You say that I’m a dreamer. Maybe you’re right because when I reached Auschwitz I wasn’t old enough to face life and death. But very soon I bore the language of death under my tongue and the experience of life on my tongue. Now I will tell you something that’s neither dream nor reality, but really both at once. The evening before a wedding was to take place in Auschwitz, I dreamed that my mother Kali was sewing the gown for the bride. The barracks was full of flowers—from those that God created down to the small blue ones that grew under the barbed wire at Auschwitz. My mother would take blossom upon blossom, twirl them between her fingers, and they would come together all on their own. Once she had finished the gown, the kind worn by flamenco dancers, she held it against herself as if to try it on and asked me: “Do you like it?” My heart was filled with joy, I started to laugh and could not speak a word, I was laughing so hard. “So you like it,” she said. To let her know that she was right I gave her a kiss. “That’s the gown for the bride, that pretty Spanish woman, Dolores. She’s getting married tomorrow. There’ll be a wedding in Auschwitz! Bring her the dress and tell her that I will also have the bridal garland ready soon.”

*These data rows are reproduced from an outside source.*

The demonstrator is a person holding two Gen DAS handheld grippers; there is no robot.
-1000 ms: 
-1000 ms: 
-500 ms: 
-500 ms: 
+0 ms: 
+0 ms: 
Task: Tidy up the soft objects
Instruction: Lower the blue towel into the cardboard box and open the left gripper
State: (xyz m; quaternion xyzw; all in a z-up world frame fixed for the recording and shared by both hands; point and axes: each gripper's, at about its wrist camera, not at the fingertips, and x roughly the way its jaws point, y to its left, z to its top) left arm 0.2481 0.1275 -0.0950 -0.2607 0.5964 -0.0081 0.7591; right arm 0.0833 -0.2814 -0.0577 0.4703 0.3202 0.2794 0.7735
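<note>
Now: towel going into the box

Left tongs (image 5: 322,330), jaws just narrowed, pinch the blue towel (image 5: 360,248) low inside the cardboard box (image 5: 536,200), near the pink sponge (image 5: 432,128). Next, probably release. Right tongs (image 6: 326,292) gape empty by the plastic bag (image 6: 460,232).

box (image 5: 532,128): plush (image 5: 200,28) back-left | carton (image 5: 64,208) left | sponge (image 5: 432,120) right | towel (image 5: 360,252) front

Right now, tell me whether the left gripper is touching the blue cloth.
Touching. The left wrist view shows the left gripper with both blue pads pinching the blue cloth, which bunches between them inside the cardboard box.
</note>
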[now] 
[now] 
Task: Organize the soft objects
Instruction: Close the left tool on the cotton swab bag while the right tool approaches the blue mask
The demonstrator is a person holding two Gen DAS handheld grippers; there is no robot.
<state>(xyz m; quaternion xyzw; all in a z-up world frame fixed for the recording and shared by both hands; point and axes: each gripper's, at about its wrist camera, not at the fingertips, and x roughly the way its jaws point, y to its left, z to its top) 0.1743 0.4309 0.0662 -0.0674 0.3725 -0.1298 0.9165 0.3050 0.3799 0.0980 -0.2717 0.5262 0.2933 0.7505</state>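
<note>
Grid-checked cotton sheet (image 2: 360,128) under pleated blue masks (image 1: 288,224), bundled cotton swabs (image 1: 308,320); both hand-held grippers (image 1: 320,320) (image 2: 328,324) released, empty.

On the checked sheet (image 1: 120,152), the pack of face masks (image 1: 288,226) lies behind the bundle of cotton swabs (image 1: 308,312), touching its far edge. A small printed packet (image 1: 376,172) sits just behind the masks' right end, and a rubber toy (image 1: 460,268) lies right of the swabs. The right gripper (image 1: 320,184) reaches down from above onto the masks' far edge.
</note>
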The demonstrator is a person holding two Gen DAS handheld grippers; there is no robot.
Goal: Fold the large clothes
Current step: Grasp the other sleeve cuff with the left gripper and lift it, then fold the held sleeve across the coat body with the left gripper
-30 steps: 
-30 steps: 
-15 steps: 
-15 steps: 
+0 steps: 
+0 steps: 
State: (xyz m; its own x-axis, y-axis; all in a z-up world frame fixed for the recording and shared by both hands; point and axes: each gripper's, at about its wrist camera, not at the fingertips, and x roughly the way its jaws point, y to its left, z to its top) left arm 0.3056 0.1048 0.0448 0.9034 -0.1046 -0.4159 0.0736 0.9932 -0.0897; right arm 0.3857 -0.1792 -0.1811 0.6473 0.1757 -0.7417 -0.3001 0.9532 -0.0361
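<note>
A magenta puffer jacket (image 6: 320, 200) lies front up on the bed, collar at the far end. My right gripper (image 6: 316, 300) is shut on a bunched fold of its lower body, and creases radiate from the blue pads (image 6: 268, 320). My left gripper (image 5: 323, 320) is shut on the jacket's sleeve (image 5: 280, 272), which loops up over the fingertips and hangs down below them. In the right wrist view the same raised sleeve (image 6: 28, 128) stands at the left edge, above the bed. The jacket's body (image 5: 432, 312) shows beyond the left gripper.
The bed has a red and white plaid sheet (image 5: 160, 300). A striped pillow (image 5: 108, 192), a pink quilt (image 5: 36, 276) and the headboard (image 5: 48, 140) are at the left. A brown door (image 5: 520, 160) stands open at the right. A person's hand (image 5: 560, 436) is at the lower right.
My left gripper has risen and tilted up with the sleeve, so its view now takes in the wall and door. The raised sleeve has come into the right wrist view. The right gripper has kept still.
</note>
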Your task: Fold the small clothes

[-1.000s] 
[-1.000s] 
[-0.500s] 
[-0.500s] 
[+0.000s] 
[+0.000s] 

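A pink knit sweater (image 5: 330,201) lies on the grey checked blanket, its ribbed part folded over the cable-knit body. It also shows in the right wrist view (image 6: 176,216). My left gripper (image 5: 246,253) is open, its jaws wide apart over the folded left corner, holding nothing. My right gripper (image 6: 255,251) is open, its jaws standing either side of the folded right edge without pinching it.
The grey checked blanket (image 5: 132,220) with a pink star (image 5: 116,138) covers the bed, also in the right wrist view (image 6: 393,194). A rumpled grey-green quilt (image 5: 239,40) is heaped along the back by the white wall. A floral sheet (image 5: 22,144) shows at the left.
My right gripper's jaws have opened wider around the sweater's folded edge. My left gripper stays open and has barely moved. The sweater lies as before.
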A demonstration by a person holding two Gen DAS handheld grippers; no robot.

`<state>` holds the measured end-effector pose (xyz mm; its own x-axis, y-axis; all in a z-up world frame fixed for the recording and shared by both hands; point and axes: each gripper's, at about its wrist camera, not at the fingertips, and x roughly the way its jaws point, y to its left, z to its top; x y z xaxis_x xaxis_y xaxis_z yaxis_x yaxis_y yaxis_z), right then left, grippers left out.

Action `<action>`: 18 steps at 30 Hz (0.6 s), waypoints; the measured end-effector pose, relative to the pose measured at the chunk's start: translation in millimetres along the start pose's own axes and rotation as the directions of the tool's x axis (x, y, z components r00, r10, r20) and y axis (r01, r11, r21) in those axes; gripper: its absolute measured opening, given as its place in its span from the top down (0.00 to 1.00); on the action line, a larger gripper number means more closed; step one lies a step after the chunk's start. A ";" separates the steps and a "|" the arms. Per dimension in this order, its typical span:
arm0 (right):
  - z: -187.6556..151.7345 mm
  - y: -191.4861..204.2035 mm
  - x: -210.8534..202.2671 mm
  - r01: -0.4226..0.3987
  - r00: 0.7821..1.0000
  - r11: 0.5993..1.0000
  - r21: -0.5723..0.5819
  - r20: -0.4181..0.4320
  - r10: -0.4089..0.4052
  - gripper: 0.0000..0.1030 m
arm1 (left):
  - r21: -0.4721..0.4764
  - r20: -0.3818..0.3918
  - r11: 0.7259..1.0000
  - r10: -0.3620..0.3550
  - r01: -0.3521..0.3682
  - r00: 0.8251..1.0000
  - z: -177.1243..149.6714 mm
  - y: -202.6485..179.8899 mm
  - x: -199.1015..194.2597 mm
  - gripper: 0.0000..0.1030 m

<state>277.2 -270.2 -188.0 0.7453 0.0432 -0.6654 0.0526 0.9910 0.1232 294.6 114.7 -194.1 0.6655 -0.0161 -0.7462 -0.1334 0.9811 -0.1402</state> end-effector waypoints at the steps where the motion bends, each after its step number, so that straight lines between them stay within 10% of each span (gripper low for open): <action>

I took the dress and ran to the barracks where Dolores stayed. When she had put on the gown the barracks was transformed into the most beautiful church. The angels were singing. The bridegroom arrived, kissed her and said: “Hurry up. The Lord has come to wed us.” They went to the altar. I heard only the echo of God’s words. Then I, too, opened my mouth and sang along with the angels. And so for the first time I awoke singing in Auschwitz. But that day there really was a wedding in Auschwitz!

A wedding in Auschwitz? Is that possible? you ask, surprised.

Yes, there was a wedding in Auschwitz. But the bridegroom and bride were in striped uniforms. A Catholic priest wed them in the presence of officers wearing swastikas. Afterwards people ate and drank and danced to the music a little.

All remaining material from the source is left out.